And the weights and outputs of the output layer.

Let's try another method for variable initialization here - using tensorflows initializers:

In [None]:
W2 = tf.get_variable("W2", dtype=tf.float32, initializer=tf.random_normal_initializer()(shape=(16, 1)))
b2 = tf.get_variable("b2", dtype=tf.float32, initializer=tf.zeros(1))
print(W2)
print(b2)

In [None]:
z2 = tf.add(tf.matmul(a, W2), b2)
z2

We will skip the activation function, since we will use a loss function that already applies the sigmoid transformation. This is numerically more stable.

But first, we need to define a Tensor that will hold the labels

In [None]:
y = tf.placeholder(tf.float32, (None,1))
y

Now the binary cross entropy with a sigmoid transformation of the input values that don't have the sigmoid applied already.

In [None]:
L = tf.nn.sigmoid_cross_entropy_with_logits(labels=y, logits=z2)
L

Now - **and this is the whole point of this tutorial** - to get the gradients w.r.t. all parameters, we can simply create the gradients as a `tf` operation and done!!

In [None]:
grad = tf.gradients(L, [W, b, W2, b2])
grad

We can use the `tensorboard` extension for Jupyter notebooks to display the graph we have created:

In [None]:
%load_ext tensorboard

In [None]:
from tensorflow.python.summary.writer.writer import FileWriter
FileWriter('logs/train', graph=tf.get_default_graph()).close()
%tensorboard --logdir logs/train

## Run the NN and calculate the gradient

Getting the output of the NN and the gradient w.r.t. the parameters is now simply a matter of feeding in the values and running the actual `tf` graph. Lets create the feed values with numpy:

In [None]:
inp_val = np.random.randn(10, 2)
inp_val

In [None]:
y_val = np.random.randint(0, 2, size=10).reshape(-1, 1)
y_val

To run the graph, we have to create a `tf.Session` and pass a Tensor to the `run` method and a dictionary with the values for all placeholder tensors - in our case the input and targets. But before that, the values of the variables have to be initialized.

In [None]:
sess = tf.Session()

In [None]:
sess.run(tf.global_variables_initializer())

In [None]:
sess.run(b2)

Now, lets just output the values of the gradients

In [None]:
inp

In [None]:
feed_dict = {inp : inp_val, y : y_val}
grad_val = sess.run(
    grad,
    feed_dict=feed_dict
)
grad_val

And store them for later use

In [None]:
dW_tf, db_tf, dW2_tf, db2_tf = grad_val

Let's see if we can reproduce that with the formulas we used in [NNFromScratch.ipynb](NNFromScratchNumpy.ipynb)
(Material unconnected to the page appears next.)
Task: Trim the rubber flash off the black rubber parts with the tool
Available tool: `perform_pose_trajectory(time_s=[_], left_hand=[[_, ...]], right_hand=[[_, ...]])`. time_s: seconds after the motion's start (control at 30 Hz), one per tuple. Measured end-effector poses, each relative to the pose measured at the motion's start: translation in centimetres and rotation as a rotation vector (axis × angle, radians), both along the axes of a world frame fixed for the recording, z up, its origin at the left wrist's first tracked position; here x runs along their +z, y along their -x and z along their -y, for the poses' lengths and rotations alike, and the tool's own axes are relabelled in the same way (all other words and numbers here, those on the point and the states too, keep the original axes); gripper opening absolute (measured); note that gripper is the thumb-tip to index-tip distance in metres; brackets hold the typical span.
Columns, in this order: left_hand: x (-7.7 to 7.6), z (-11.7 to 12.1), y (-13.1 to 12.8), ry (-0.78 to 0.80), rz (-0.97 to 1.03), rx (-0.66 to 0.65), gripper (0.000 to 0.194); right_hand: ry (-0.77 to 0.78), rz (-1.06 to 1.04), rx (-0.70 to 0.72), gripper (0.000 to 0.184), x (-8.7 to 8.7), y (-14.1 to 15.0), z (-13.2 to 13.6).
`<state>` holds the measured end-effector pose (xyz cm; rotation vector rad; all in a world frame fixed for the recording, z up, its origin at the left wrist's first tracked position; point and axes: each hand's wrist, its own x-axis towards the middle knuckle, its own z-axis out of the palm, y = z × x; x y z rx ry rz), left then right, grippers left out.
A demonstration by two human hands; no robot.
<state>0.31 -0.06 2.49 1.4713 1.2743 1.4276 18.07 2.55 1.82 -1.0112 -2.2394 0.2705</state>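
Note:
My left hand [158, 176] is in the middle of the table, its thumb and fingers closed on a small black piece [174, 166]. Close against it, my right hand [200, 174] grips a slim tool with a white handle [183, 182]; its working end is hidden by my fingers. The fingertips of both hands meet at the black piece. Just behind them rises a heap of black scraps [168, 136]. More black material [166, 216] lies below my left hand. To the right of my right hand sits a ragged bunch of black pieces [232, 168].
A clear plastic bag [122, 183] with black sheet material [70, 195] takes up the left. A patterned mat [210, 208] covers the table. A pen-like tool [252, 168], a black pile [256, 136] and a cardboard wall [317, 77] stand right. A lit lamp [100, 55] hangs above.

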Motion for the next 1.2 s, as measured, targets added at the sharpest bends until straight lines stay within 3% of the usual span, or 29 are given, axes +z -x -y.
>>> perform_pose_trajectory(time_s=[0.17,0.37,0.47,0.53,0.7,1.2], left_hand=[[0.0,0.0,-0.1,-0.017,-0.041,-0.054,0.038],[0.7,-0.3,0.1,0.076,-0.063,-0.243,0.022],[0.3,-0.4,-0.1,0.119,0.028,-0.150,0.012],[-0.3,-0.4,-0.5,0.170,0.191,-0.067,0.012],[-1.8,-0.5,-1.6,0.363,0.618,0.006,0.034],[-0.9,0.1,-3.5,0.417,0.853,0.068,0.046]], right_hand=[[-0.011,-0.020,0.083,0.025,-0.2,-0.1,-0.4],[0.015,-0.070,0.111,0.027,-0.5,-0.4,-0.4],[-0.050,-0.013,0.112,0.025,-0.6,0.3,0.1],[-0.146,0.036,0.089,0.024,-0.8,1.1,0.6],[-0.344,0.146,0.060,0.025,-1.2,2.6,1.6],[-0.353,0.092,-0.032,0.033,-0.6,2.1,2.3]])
Here a copy paste of the relevant functions:

In [None]:
def sigmoid(Z):
    return 1/(1+np.exp(-Z))

def relu(Z):
    return np.maximum(0,Z)

def sigmoid_derivative(Z):
    sig = sigmoid(Z)
    return sig * (1 - sig)

def relu_derivative(Z):
    dZ = (Z >= 0)
    return dZ

In [None]:
def single_layer_forward_propagation(A_prev, W_curr, b_curr, activation="relu"):
    Z_curr = np.matmul(W_curr, A_prev) + b_curr
    
    if activation is "relu":
        activation_func = relu
    elif activation is "sigmoid":
        activation_func = sigmoid
    else:
        raise Exception('Non-supported activation function')
        
    return activation_func(Z_curr), Z_curr

In [None]:
def single_layer_backward_propagation(dA_curr, W_curr, b_curr, Z_curr, A_prev, activation="relu"):
    
    if activation is "relu":
        derivative_activation_func = relu_derivative
    elif activation is "sigmoid":
        derivative_activation_func = sigmoid_derivative
    else:
        raise Exception('Non-supported activation function')
            
    dZ_curr = dA_curr * derivative_activation_func(Z_curr)
    dW_curr = np.matmul(
        dZ_curr,
        # need to transpose only the last 2 dimensions, 
        # since the first dimension is the training example index
        np.transpose(A_prev, (0, 2, 1))
    )
    db_curr = dZ_curr
    dA_prev = np.matmul(W_curr.T, dZ_curr)

    return dA_prev, dW_curr, db_curr

In [None]:
def get_loss_value(Y_hat, Y):
    return - np.mean(Y * np.log(Y_hat) + (1 - Y) * np.log(1 - Y_hat))

In [None]:
def get_loss_derivative(Y_hat, Y):
    return - (np.divide(Y, Y_hat) - np.divide(1 - Y, 1 - Y_hat));

First let's calculate the forward pass. Unfortunately, tf and numpy have a bit different conventions for matmul, so i'm very sorry for all the confusing transposes and reshapes in the following section. If you have to do something like that, usually it's best to experiment and see if output dimensions are correct after each step.

First, lets store the initialized values of the NN parameters in python variables

In [None]:
W_val, b_val, W2_val, b2_val = sess.run([W, b, W2, b2], feed_dict=feed_dict)

And then run our manual `numpy` forward propagation

In [None]:
a_val, z_val = single_layer_forward_propagation(inp_val.reshape(-1, 2, 1), W_val.T, b_val.reshape(-1, 1))
print(a_val[0].reshape(-1))
print(z_val[0].reshape(-1))

compared to what `tf` gives:

In [None]:
print(sess.run(a, feed_dict=feed_dict)[0])
print(sess.run(z, feed_dict=feed_dict)[0])

Next layer:

In [None]:
a2_val, z2_val = single_layer_forward_propagation(
    a_val.reshape(-1, 16, 1), W2_val.T, b2_val.reshape(-1, 1), activation="sigmoid"
)
print(a2_val.reshape(-1))
print(z2_val.reshape(-1))

For `tf`, we don't have `a2` because we used a definition of the loss function where the sigmoid activation is already included. But we have `z2`:

In [None]:
print(sess.run(z2, feed_dict=feed_dict).reshape(-1))

Great, we implemented the forward pass correctly, so now lets do the backward pass and check if we get the same gradients like Tensorflow

In [None]:
dL = get_loss_derivative(a2_val, y_val.reshape(-1, 1, 1))
dL.reshape(-1)

Propagate back into the output layer

In [None]:
da, dW2, db2 = single_layer_backward_propagation(
    dL, W2_val.T, b2_val.reshape(-1, 1), z2_val, a_val, activation="sigmoid"
)
print(np.sum(dW2, axis=0).reshape(-1))
print(np.sum(db2, axis=0).reshape(-1))

In [None]:
print(dW2_tf.reshape(-1))
print(db2_tf.reshape(-1))

And from there into the hidden layer

In [None]:
dinp, dW, db = single_layer_backward_propagation(
    da, W_val.T, b_val.reshape(-1, 1), z_val, inp_val.reshape(-1, 2, 1), activation="relu"
)
print(np.sum(dW, axis=0).T)
print(np.sum(db, axis=0).reshape(-1))

In [None]:
print(dW_tf)
print(db_tf)

Great! Tensorflow does the same thing we attempted to do before.